### Provided material
_ _ _ _ _

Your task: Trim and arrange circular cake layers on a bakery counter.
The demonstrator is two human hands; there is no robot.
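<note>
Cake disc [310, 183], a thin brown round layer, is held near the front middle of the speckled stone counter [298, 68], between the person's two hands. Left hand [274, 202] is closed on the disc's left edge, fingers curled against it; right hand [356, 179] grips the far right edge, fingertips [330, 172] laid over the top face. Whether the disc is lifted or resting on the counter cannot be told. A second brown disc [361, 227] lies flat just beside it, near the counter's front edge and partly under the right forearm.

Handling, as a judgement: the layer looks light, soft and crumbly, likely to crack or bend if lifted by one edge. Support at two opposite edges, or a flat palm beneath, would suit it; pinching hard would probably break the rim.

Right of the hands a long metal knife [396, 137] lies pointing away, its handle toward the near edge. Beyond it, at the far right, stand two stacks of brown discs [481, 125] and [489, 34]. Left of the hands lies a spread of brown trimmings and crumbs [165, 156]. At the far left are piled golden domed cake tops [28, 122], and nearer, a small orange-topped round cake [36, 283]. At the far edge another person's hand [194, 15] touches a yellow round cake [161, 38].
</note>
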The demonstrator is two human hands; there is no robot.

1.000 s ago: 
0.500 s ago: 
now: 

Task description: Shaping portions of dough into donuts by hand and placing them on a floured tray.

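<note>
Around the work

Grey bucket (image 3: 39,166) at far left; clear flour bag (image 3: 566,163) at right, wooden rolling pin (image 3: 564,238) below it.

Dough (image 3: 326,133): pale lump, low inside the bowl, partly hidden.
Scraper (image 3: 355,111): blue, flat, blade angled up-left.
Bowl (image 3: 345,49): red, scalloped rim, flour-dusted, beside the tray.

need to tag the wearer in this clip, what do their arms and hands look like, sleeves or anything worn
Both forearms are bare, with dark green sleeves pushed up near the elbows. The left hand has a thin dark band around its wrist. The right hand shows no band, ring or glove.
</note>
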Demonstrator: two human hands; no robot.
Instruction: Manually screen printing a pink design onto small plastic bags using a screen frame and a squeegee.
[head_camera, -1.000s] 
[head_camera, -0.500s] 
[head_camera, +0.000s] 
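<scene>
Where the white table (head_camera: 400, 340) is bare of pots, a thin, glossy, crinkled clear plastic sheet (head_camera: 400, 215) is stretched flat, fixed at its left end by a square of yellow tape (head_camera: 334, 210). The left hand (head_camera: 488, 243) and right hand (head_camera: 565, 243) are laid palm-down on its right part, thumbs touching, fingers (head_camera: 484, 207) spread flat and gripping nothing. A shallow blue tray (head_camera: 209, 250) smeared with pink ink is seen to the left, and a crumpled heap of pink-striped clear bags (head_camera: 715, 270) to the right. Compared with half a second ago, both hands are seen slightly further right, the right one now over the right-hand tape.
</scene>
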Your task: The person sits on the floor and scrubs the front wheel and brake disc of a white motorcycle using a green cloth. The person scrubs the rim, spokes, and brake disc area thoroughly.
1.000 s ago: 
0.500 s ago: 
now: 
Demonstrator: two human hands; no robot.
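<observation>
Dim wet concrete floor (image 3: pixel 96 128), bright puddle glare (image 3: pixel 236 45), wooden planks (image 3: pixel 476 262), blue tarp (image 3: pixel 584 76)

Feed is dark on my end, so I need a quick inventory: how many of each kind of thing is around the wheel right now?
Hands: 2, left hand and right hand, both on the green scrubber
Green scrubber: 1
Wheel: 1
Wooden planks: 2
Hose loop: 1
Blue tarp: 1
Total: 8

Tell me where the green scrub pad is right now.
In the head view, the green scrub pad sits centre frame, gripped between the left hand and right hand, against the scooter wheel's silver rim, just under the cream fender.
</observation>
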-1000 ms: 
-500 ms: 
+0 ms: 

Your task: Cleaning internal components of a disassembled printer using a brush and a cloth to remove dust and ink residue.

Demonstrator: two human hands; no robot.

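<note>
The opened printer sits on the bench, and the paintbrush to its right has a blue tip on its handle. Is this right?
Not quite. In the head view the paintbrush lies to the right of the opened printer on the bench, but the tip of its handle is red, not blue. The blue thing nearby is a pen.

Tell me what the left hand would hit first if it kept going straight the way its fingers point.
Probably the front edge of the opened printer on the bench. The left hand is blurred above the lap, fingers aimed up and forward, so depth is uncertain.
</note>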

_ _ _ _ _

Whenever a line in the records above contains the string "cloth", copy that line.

Your task: The person sits on the floor and scrubs the front wheel and brake disc of a white motorcycle using a green cloth. The person scrubs the rim, spokes, and brake disc area thoroughly.
Your task: Cleaning internal components of a disassembled printer using a brush and a cloth to remove dust and ink residue.

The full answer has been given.